### ASSIGNED TASK
Somewhere below, one line contains "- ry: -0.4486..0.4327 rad" and a later line contains "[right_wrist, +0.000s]". Output those two lines and everything between them exactly, and nothing else.

### INFORMATION PROVIDED
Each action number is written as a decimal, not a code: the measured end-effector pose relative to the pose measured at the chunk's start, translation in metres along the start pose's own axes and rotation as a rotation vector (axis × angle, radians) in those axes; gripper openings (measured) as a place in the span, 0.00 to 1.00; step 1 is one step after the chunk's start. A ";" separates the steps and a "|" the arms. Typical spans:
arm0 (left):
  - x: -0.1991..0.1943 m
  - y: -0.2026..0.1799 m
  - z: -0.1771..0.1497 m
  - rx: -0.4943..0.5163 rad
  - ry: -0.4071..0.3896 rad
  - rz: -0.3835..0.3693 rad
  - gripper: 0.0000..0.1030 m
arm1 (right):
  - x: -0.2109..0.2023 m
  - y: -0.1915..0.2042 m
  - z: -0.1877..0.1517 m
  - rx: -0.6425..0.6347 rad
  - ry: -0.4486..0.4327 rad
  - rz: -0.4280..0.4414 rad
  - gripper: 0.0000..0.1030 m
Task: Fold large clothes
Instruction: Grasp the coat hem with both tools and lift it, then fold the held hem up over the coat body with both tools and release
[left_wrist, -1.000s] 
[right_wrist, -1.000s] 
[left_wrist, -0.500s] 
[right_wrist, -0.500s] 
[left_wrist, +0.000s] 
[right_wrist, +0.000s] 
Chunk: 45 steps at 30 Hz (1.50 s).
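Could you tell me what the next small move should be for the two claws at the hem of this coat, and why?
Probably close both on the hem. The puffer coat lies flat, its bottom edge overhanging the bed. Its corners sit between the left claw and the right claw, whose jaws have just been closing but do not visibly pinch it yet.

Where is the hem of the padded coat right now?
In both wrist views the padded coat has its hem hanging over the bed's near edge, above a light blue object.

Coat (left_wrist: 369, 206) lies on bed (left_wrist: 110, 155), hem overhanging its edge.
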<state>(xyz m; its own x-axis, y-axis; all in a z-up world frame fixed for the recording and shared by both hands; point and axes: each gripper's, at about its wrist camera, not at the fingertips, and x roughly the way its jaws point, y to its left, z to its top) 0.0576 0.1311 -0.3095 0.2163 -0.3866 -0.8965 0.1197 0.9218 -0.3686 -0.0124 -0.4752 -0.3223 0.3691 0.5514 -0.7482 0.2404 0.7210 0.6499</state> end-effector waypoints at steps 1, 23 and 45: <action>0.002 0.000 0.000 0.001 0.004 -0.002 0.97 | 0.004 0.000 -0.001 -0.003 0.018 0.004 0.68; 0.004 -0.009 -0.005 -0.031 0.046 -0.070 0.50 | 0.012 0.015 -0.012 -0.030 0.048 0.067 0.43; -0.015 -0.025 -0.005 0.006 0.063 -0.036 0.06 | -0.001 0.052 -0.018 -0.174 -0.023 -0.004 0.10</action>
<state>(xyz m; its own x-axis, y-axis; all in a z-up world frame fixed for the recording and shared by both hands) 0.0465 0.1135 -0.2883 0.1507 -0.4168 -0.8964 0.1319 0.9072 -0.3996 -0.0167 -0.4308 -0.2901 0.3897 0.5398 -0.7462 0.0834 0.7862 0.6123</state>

### SOLUTION
  - ry: -0.4486..0.4327 rad
  - rz: -0.4280..0.4414 rad
  - gripper: 0.0000..0.1030 m
Task: Fold large clothes
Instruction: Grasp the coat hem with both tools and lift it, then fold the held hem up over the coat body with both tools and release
[left_wrist, -1.000s] 
[right_wrist, -1.000s] 
[left_wrist, -0.500s] 
[right_wrist, -0.500s] 
[left_wrist, +0.000s] 
[right_wrist, +0.000s] 

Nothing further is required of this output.